Der Anfang ist geglückt: Die Bundesbank hat die zweite deutsche Währungsreform nach dem Zweiten Weltkrieg meisterlich abgewickelt. Fast reibungslos verlief die Einführung der D-Mark, und sie hat die Bürger der DDR keineswegs in einen wilden Kaufrausch versetzt. Das zeugt von ostdeutscher Umsicht. Denn es kommen erst einmal schlechtere Zeiten, bevor sie sich endlich zum Guten wenden können.

In den nächsten Monaten werden uns alle, im Osten wie im Westen, unzählige Hiobsbotschaften ereilen: von Entlassungen, Konkursen, Protesten und Streiks. Die Optimisten werden es schwer haben, die Skeptiker werden sich vorschnell bestätigt fühlen. Die üblen Folgen der Planwirtschaft werden manche Menschen nun der Marktwirtschaft ankreiden. Ob letztere die Bewährungsprobe besteht, wird von dreierlei abhängen: von der Bereitschaft der Westdeutschen, in der DDR zu investieren; vom Augenmaß der Sozialpartner; und von der Tüchtigkeit der Treuhandanstalt, die binnen kurzer Frist die allermeisten der 8000 volkseigenen Betriebe privatisieren oder schließen muß.
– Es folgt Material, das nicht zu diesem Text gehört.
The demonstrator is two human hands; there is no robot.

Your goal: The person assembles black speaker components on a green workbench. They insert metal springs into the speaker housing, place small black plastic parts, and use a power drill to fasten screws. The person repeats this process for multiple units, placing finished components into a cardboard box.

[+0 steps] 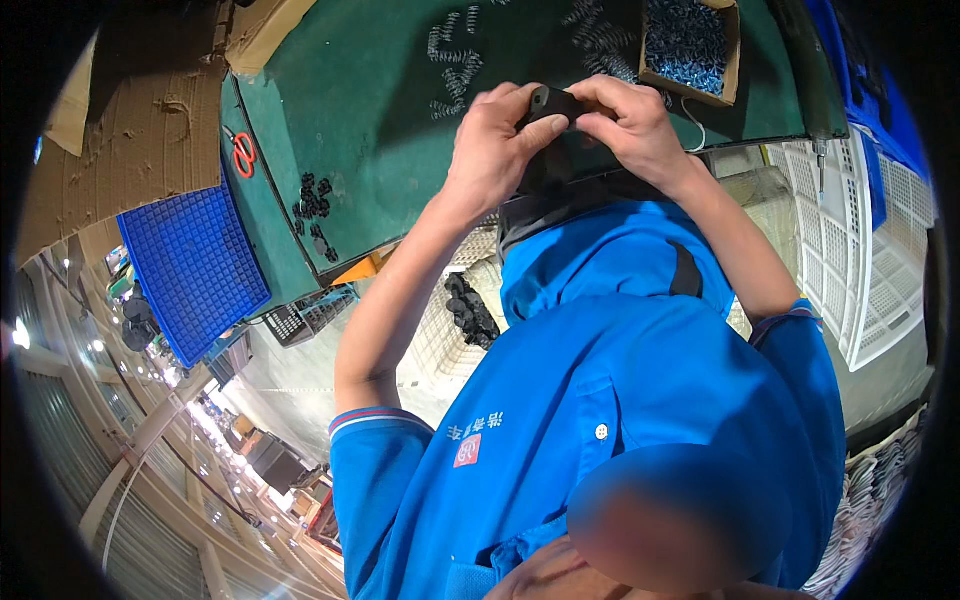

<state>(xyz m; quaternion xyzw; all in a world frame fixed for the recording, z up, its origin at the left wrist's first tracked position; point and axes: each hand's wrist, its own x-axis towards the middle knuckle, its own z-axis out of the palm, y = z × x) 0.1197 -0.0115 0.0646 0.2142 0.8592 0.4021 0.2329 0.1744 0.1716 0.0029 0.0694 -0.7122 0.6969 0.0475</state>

Voraussichtlich wird die bundesdeutsche Volkswirtschaft dieses Jahr gut 500 Milliarden und nächstes Jahr 570 Milliarden Mark für Investitionen im In- und Ausland ausgeben. Die DDR muß dafür sorgen, daß sie davon einen nicht zu kleinen Teil erhält. Das heißt: Sie darf den investitionswilligen Unternehmern und Managern keine Steine in den Weg zur DDR legen. Auch wenn sie eine patriotische Ader haben, werden die Wirtschaftsführer zunächst einmal nach der Rendite schauen. Niemand soll ihnen das verübeln. Man kann nicht die Marktwirtschaft im Osten Deutschlands einführen und zugleich von den Investoren erwarten, daß sie sich nicht marktwirtschaftlich, also gewinnorientiert verhalten.

Noch zuviel Sturheit

Eine der wichtigsten Bestimmungen des Staatsvertrags verpflichtet die DDR, "in ausreichender Zahl und Größe" Grundstücke für industrielle und gewerbliche Zwecke bereitzustellen. Nach wie vor neigen aber manche Kommunen zu kommandowirtschaftlicher Sturheit und Langsamkeit. Dabei sollten die Behörden nicht erst auf Käufer warten, sondern zumindest jene zahlreichen Grundstücke und Gewerberäume, deren Eigentumsverhältnisse unstrittig sind, aktiv feilbieten. Von der Überzeugungsarbeit all der Regierungsbevollmächtigten, die seit dem 1. Juni in jedem DDR-Bezirk den Bürokraten Beine machen sollen, war bislang nicht viel zu merken. Hier muß Ost-Berlin seine Anstrengungen verdoppeln. Denn jede hinausgeschobene Investition bedeutet: mehr Arbeitslose.